— Problem description —
How many lines in the data below include the word "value"? Respond with the number, nothing more.

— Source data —
=== Section Start ===
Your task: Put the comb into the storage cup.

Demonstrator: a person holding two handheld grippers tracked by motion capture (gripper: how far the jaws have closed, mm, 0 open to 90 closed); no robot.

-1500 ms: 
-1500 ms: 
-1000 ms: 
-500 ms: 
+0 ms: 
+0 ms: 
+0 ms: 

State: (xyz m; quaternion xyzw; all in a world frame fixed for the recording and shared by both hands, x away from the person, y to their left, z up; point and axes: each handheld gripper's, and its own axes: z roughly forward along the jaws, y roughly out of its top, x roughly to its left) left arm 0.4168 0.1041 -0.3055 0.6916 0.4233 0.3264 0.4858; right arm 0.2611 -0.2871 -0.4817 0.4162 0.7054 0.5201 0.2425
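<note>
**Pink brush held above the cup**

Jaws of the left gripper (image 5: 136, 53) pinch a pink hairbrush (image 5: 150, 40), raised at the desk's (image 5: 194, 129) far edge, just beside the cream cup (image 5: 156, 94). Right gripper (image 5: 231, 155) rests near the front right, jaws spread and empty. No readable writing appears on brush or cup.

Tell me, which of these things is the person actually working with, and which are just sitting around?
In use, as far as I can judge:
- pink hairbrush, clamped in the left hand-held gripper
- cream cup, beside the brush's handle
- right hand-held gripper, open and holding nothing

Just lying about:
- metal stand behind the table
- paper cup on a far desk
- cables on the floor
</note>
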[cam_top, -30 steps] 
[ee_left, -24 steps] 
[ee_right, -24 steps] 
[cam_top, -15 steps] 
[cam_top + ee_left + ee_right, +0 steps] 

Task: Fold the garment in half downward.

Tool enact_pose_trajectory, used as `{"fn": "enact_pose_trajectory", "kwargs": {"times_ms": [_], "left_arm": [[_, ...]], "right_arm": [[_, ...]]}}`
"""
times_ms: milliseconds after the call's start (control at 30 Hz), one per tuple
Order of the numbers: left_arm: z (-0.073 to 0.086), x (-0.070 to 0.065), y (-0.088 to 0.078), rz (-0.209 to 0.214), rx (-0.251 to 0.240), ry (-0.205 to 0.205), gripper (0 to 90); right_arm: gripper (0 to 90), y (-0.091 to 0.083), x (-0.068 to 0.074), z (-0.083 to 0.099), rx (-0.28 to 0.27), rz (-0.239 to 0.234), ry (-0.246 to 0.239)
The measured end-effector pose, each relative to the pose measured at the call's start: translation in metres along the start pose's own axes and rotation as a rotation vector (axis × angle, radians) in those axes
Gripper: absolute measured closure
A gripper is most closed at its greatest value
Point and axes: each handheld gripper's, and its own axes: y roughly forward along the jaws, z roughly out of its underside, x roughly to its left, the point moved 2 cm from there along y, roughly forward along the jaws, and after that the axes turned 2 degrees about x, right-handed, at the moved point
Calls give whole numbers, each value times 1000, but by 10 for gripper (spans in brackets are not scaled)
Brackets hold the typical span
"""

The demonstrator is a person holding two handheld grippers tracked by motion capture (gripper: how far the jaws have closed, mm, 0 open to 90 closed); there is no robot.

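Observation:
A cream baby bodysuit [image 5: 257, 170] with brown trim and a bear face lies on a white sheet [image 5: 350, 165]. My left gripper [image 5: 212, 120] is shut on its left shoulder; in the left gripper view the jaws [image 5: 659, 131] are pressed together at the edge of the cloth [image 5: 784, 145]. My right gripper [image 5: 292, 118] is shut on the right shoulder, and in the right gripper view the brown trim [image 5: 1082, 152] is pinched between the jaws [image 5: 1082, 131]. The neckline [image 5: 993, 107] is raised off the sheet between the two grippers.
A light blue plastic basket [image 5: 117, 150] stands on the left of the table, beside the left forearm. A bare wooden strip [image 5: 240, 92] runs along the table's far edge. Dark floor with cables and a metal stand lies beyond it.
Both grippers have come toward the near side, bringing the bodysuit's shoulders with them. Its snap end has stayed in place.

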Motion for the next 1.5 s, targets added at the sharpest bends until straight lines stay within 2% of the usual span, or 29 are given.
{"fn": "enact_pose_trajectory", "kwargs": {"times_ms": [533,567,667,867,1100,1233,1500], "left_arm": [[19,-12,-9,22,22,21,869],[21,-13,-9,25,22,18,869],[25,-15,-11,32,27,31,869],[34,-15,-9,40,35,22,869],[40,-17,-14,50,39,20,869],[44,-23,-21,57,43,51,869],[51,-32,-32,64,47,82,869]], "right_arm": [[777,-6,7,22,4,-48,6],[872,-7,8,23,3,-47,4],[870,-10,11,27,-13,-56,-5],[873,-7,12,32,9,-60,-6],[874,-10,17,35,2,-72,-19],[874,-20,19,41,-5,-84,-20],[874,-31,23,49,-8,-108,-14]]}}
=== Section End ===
— Response area —
2